Нависал сводчатый потолок. Девушка ходила специальной бесшумной - не помешать бы! - походкой, обеспечивая слушателей листками бумаги и раздавая их - превращенные в записки, участникам вечера. Участников было двое. Они читали стихи. Один, с листа, вкрадчивым высоким голосом - всяческие верлибры и прочую любимую не только стиховедами "несиллаботонику". Другой - наизусть, иногда запинаясь - "забыл, простите" - укладывал речь в ячейки привычных слуху двух- и трехсложников. И когда читал первый, жизнь по эту сторону "сцены" приходила в странное соответствие с содержанием текстов. Что - удивляло и радовало. Так радуешься, стоя перед выставленным в витрине телевизором, видя в нем - себя, любимого, конечно. Чтение второго, напротив, превращало своды подвала в подобие Платоновой пещеры, на стены которой ложатся тени подлинного мира, им, читающим, мучительно припоминаемого.
Шли очередные "Полюса". Выступали Станислав Львовский и Виталий Пуханов. Львовский - известный литератор, вместе с Дмитрием Кузьминым стоявший у истоков "Вавилона". Виталий Пуханов - один из лидеров литературного поколения "сорокалетних", чье имя упоминается также и в связи с премией "Дебют". Неудивительно, что ведущим вечера выступил Данила Давыдов - "дебютовец", "вавилонец" и - что, может быть, главное - друг обоих участников.
Казалось бы, список действующих лиц достаточно ясно намечал интригу вечера. Полярность представленных авторов была очевидна: движение в сторону современного западного поэтического мейнстрима - со стороны Львовского, и жесткая ориентация на отечественную поэтическую классику - со стороны Пуханова абсолютно совпадали с тем, что сейчас принято считать реальными полюсами поэтического пространства. Смежность поколений только подчеркивала намечающийся конфликт: если литературные поколения действительно могут конкурировать друг с другом, то перед нами - именно такой случай.
Когда все расселись по местам, зал притих, ожидая - "как это будет?" Вначале показалось - никак. Ожидания были обмануты.
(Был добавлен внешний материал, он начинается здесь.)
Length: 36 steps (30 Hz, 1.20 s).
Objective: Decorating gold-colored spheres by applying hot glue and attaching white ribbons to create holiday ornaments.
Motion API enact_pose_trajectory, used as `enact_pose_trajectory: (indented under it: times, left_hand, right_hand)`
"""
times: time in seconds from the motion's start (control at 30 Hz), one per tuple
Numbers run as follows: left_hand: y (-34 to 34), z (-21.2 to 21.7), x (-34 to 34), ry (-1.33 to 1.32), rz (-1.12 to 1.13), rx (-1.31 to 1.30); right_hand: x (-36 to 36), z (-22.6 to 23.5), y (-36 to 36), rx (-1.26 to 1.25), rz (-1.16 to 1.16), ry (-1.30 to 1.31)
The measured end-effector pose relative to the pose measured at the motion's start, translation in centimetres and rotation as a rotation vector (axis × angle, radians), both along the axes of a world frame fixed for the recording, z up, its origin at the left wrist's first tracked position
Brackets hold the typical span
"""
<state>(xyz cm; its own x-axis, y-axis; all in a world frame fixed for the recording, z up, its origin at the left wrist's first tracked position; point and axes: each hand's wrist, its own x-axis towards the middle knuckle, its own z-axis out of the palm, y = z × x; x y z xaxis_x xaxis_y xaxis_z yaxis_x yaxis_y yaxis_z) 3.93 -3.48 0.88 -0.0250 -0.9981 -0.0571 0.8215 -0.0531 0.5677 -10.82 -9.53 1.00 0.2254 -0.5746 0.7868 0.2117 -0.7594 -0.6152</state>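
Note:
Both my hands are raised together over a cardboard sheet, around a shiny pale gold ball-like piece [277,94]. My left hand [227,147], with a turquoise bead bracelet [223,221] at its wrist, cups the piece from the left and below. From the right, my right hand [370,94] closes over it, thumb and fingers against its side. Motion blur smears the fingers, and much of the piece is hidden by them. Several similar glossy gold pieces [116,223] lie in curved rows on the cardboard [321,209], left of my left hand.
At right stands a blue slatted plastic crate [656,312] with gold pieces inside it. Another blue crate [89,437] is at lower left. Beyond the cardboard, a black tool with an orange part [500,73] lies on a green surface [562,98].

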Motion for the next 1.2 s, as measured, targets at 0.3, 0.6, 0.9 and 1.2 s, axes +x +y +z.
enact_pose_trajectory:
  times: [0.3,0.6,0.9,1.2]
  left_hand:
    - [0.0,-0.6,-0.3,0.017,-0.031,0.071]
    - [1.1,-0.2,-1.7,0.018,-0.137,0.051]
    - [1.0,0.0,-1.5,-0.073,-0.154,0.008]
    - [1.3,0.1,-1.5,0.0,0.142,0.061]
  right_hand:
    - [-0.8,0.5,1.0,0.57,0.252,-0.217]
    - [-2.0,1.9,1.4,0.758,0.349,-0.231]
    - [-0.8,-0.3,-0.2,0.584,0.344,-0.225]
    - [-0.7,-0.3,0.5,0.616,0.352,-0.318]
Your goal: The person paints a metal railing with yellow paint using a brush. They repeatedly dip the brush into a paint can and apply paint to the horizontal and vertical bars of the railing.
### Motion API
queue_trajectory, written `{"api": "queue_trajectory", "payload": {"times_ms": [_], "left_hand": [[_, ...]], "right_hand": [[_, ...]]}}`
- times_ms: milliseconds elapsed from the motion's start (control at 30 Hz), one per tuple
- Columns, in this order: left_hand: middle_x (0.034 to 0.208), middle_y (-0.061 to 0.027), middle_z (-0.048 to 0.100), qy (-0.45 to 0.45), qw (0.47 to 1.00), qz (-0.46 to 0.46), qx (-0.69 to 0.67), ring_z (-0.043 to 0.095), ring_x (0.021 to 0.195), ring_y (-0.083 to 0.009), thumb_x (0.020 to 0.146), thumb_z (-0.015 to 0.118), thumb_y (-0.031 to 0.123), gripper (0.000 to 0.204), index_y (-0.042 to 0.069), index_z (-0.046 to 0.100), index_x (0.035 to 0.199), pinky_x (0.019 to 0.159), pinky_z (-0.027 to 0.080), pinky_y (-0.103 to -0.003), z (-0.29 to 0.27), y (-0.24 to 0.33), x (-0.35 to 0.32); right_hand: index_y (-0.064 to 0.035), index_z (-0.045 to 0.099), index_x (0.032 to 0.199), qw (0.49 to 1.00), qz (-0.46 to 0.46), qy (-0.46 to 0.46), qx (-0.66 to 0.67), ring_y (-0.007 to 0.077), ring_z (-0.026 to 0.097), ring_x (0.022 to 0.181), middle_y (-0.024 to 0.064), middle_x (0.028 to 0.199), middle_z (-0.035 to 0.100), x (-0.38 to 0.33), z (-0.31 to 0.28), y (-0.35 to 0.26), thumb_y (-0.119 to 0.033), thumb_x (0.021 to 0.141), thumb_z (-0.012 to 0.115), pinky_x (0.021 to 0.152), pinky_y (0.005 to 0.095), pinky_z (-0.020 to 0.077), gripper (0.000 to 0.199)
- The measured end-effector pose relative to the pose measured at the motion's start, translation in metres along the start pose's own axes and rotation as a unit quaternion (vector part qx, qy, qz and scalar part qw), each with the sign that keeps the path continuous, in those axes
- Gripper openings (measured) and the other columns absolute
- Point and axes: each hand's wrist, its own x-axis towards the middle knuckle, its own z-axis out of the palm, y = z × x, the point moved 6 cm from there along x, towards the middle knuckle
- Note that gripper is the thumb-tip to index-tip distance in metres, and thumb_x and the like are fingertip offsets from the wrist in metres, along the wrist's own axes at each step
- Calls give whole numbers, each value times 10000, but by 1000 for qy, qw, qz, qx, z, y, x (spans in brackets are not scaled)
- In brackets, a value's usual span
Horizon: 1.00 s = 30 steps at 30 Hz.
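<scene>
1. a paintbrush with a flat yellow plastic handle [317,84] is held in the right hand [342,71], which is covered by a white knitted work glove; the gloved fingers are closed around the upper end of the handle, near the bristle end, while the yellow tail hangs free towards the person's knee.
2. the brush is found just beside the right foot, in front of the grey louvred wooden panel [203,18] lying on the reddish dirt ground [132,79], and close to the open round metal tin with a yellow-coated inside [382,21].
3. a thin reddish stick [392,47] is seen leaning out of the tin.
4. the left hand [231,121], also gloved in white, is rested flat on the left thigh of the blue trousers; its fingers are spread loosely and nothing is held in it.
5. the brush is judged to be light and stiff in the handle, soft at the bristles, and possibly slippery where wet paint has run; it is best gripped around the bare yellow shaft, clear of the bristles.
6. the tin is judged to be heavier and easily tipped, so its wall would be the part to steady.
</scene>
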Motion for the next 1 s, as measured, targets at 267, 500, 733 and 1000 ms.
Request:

Все трое (включая ведущего) подчеркивали почтение, выказывали уважение, признавали заслуги... Оказалось, что Львовский даже переводил Пуханова на английский язык (но перевод так и не прочитал, сколько ни просили). Пуханов почти покаялся в своем традиционализме, сказав, что со временем его литературные вкусы стали гораздо шире.
Но все изменилось, как только прозвучали первые поэтические строчки. Монологи Львовского, воссоздающие речь, обращенную к живому, а не условному собеседнику, такую спонтанную, прямую - прямее некуда - при авторском чтении вслух не уничтожали условную рамку литературы, а, наоборот, втягивали в ее орбиту еще не названные вещи и имена. Так называемая внелитературная реальность попросту переставала существовать в качестве отдельной онтологической единицы. Но тут же воскресала, как только слово брал Пуханов. В его стихах поэзия как бы проговаривала себя, ничего не видя и не слыша. Но и здесь, совершенно неожиданно, возникал эффект прямой речи. Поэтические архетипы, и даже штампы, попадая в тексты Пуханова, оказывались в каком-то неучтенном, неведомом измерении, стирающем и саму стертость, - и звучали, как сказанные впервые, слова обыденного языка. Обновление поэзии за счет припоминания, проговаривания изначального смысла ее архетипов, и раздвижение границ поэзии за счет обыденной речи - вот полюса, меж которыми напряженно развертывался сюжет этого вечера.
Было почти неважно, кто из поэтов - подлинный антитрадиционалист, и абсолютно безразлично - кто к какому поколению принадлежит. Гораздо важнее было другое - выдержит ли реальность по эту сторону сцены учиненный над нею умозрительный эксперимент? И может ли один и тот же предмет быть одновременно телеэкраном и платоновской пещерой?